(Source records)
++++++++++++++++++++
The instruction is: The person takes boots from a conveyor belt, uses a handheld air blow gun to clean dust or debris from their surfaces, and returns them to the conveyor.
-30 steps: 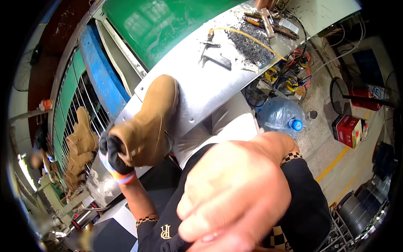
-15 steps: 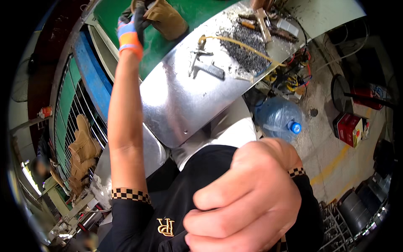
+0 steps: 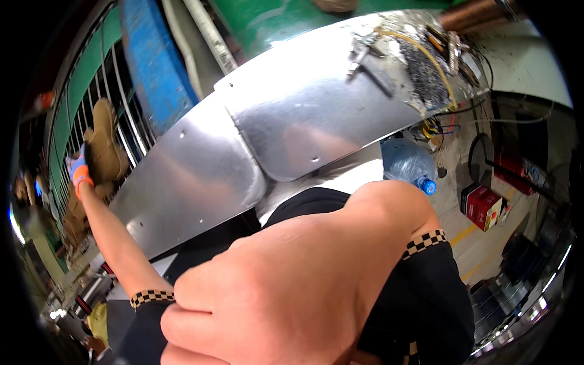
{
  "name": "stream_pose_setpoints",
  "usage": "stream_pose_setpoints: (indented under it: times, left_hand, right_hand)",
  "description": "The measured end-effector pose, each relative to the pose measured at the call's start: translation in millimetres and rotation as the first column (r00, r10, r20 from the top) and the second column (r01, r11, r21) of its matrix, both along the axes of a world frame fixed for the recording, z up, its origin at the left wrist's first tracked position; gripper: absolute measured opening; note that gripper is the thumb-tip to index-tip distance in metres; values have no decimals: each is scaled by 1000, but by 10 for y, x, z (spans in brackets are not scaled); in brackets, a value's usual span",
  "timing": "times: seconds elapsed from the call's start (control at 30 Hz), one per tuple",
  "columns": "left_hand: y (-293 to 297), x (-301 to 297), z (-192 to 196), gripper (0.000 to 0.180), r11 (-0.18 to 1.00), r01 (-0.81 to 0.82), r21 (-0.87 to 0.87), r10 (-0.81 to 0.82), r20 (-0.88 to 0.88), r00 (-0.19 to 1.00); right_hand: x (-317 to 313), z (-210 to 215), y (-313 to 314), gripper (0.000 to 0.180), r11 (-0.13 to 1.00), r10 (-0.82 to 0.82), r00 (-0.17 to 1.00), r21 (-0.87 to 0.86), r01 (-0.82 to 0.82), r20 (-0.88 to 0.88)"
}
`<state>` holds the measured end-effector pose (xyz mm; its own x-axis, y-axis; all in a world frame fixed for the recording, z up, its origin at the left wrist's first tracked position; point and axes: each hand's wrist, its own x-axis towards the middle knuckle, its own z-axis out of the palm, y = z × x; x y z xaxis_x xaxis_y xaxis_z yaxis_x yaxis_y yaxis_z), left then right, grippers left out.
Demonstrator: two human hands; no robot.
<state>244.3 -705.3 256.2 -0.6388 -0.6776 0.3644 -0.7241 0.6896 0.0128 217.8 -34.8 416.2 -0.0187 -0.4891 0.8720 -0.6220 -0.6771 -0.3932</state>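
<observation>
My left hand (image 3: 79, 169), in a glove with an orange and blue cuff, reaches out to the far left. It is at a tan boot (image 3: 104, 146) on a wire rack. Its fingers are small and partly hidden, so whether they grip the boot does not show. Close to the camera, my right hand (image 3: 261, 292) is bare, with its fingers curled in. Whatever may be inside that fist is hidden. At the top edge, part of a tan item (image 3: 336, 5) shows on the green surface (image 3: 267, 24).
A shiny metal worktop (image 3: 292, 128) curves before me, bearing a hammer (image 3: 374, 73), a dark bristly pad (image 3: 429, 73) and a yellowish hose (image 3: 426, 52). A blue water bottle (image 3: 406, 164) and a red box (image 3: 483, 205) stand on the floor at right. A blue panel (image 3: 155, 61) borders the rack.
My left hand has left the tan boot over the green surface and swung left to the boots on the rack. The view has turned left. My right fist has come further left in view.
</observation>
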Motion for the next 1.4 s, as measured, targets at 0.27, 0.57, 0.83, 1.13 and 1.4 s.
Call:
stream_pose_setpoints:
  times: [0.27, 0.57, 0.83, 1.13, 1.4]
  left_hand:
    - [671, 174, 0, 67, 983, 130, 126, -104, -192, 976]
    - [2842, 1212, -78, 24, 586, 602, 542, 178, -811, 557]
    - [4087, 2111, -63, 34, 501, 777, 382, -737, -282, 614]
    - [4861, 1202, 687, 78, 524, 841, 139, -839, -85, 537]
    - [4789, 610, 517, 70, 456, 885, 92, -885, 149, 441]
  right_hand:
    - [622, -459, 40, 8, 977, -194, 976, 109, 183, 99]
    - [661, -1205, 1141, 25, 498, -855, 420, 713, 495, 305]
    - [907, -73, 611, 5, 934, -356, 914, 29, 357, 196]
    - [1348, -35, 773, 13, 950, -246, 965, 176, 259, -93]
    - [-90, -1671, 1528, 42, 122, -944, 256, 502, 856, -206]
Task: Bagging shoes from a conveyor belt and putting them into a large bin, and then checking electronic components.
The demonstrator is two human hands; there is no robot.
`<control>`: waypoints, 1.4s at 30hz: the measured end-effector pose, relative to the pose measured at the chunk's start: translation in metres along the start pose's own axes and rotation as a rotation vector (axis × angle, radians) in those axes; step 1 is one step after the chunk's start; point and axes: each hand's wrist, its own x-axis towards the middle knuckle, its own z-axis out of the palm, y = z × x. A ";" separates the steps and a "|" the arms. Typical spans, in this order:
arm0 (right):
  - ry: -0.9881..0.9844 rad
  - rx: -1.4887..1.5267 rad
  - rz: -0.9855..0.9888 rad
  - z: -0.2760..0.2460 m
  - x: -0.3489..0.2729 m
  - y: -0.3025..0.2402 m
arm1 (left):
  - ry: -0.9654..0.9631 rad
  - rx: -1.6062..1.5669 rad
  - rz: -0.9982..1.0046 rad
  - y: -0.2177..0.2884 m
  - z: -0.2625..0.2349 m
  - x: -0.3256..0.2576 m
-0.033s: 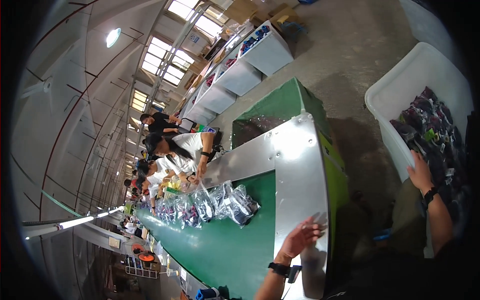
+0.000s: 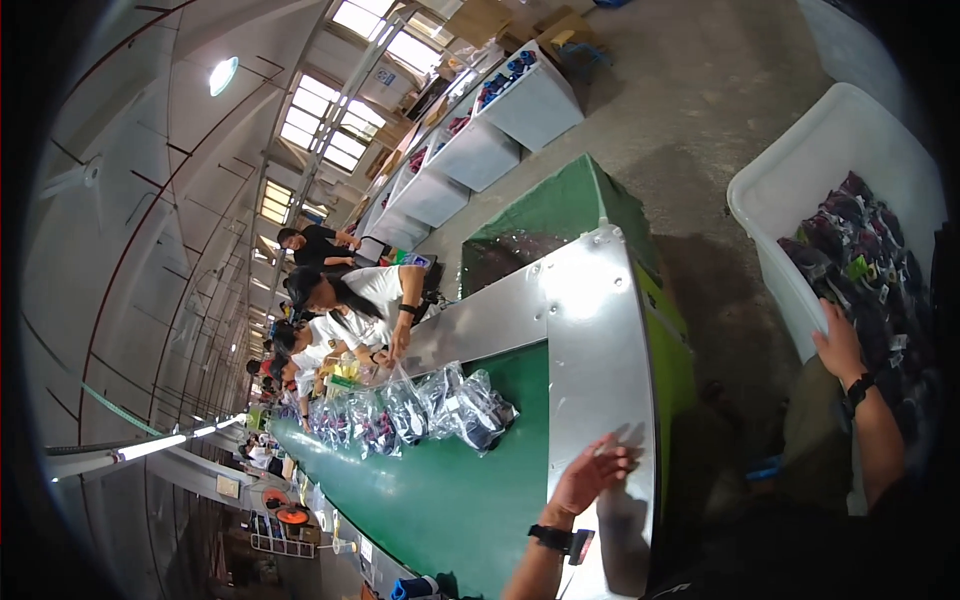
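Note:
My left hand point(image 2: 591, 474) hovers above the metal edge of the conveyor table point(image 2: 596, 385), its fingers loosely curled and apart, with nothing in it. To the right, my right hand point(image 2: 841, 343) grips the rim of a large white plastic bin point(image 2: 768, 250), with its fingers partly hidden. Inside that bin lies a heap of dark, plastic-wrapped goods point(image 2: 860, 255) with a bright green patch among them. Beyond my left hand, clear plastic bags with dark contents point(image 2: 478, 410) lie in a row on the green belt point(image 2: 440, 510).
A co-worker in a white top point(image 2: 378, 295) handles bags at the table's far side, with more people behind. A green bin point(image 2: 620, 205) stands against the table's end. White bins point(image 2: 535, 100) of goods line the far wall. A blue item point(image 2: 415, 587) lies at the lower edge.
My left hand has shifted slightly to the left above the metal edge. My right hand stays at the bin's rim, and the bags lie as before.

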 end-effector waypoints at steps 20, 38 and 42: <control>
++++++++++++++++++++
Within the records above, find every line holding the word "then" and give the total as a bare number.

2